Lawyers for Tom Martens argued for the transfer amid a claim that their client now cannot receive a fair trial in Davidson County

Ralph RiegelIndependent.ie

A US judge has given prosecutors one month to argue against a bid by father and daughter Tom and Molly Martens to have their retrial for the murder of Irishman Jason Corbett transferred to a different part of North Carolina.

Tom (72) and Molly Martens (38) were to argue today that unprecedented publicity warrants the transfer of their retrial for the murder of Mr Corbett (39) out of Davidson County in North Carolina.

The father and daughter were convicted in August 2017 of beating the Limerick-born father-of-two to death with a baseball bat and a concrete brick in the bedroom of his North Carolina home.

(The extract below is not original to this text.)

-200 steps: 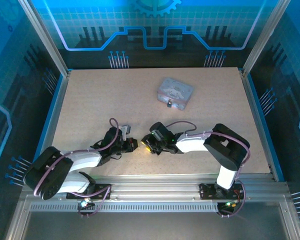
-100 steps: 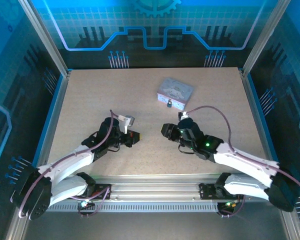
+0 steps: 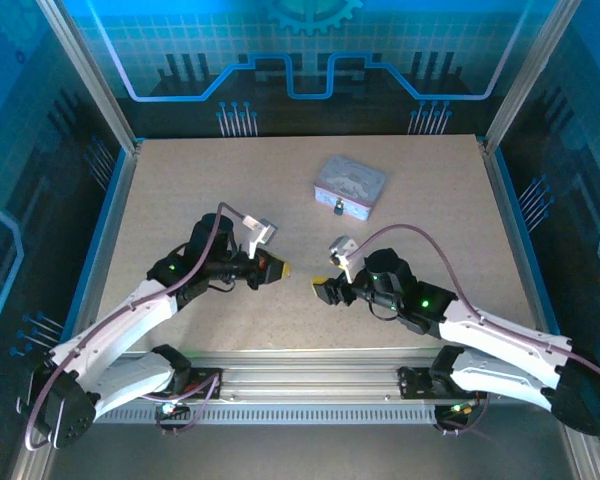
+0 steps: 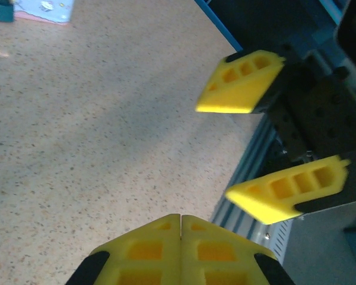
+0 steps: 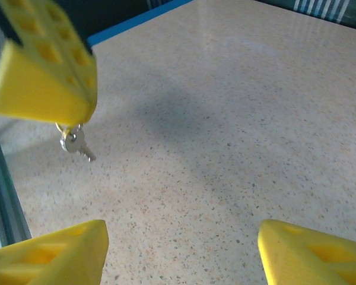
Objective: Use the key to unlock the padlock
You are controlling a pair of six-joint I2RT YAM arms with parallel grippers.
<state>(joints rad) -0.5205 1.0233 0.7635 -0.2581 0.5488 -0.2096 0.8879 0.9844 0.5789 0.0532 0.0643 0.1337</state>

Both were sentenced to 20-25 years in prison for second degree murder but a retrial was ordered after they won their challenge to the North Carolina Supreme Court.

Molly Martens

In a pre-trial motion, lawyers for Tom Martens – a former FBI agent – argued for the transfer amid a claim that their client now cannot receive a fair trial in Davidson County.

“There is no way they could receive a fair and impartial jury in Davidson County, and no way their constitutional rights as guaranteed under the North Carolina and United States Constitutions to due process and a fair trial can be adequately protected in Davidson County,” the written submission to the court claimed.

Judge David Hall, who was appointed last year to deal with the retrial, has already imposed a strict gagging order on everyone associated with the case including prosecution and defence officials, who have been banned from making any comment to the media without the judge’s express authorisation.

Judge Hall acknowledged that the publicity surrounding the case was, in his opinion, “unprecedented”.

Now, he has granted a motion of continuance to Davidson County District Attorney Garry Frank to allow prosecutors time to respond to the defence transfer demands.

Two years ago, when a retrial was first confirmed, Mr Frank indicated that he saw no reason why it should not proceed in Davidson County.

Judge Hall has now given prosecutors five weeks to prepare a detailed response to the retrial transfer request before he rules on the matter next month. Defence lawyers also claimed that media coverage to date in the matter had threatened to have a negative impact on a fair trial next June.

Mr Martens’ lawyers claimed that a substantial amount of the coverage to date had been generated by Mr Corbett’s family as well as Irish newspapers, radio and TV stations.

However, the lawyers did not refer in their submissions to interviews given in the US by Ms Martens, or the fact both she and her father had given a detailed TV interview to a US network before their original trial even commenced.

In their submission, the lawyers argued that the actual facts of the case had not been reported and that the duo had been portrayed throughout as murderers.

One source explained that the transfer of the retrial out of Davidson County – which is largely working class – to another more middle-class county in North Carolina would be seen as preferable to the defence.

Defence legal teams have already launched an onslaught on the key issues that helped convict the father and daughter.

Both claimed they acted in self defence but were found uninjured at the scene by police.